Assigned task: Output the full listing that appears below, exactly as it is presented.
= = = = = = =
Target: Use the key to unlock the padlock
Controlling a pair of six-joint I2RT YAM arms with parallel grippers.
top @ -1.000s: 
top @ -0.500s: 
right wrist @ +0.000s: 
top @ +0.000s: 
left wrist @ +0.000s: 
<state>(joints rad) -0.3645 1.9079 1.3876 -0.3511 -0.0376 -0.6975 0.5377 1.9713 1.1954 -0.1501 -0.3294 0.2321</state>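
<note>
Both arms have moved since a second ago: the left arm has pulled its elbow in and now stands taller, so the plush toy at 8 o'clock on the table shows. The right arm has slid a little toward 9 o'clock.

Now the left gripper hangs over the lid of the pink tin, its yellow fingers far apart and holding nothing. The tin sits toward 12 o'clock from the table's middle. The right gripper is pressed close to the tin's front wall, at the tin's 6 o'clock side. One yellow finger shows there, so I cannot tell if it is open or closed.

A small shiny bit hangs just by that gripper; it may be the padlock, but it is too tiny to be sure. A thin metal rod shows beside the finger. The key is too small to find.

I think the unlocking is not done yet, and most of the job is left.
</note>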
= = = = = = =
Your response:
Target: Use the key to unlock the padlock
Controlling a pair of six-joint I2RT YAM arms with parallel grippers.
top @ -1.000s: 
top @ -0.500s: 
right wrist @ +0.000s: 
top @ +0.000s: 
left wrist @ +0.000s: 
<state>(joints rad) -0.3645 1.9079 1.3876 -0.3511 -0.0376 -0.6975 0.5377 1.9713 1.1954 -0.1501 -0.3294 0.2321</state>
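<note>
Both arms have moved since a second ago: the left arm has pulled its elbow in and now stands taller, so the plush toy at 8 o'clock on the table shows. The right arm has slid a little toward 9 o'clock.

Now the left gripper hangs over the lid of the pink tin, its yellow fingers far apart and holding nothing. The tin sits toward 12 o'clock from the table's middle. The right gripper is pressed close to the tin's front wall, at the tin's 6 o'clock side. One yellow finger shows there, so I cannot tell if it is open or closed.

A small shiny bit hangs just by that gripper; it may be the padlock, but it is too tiny to be sure. A thin metal rod shows beside the finger. The key is too small to find.

I think the unlocking is not done yet, and most of the job is left.
</note>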

No more output is given for this exercise.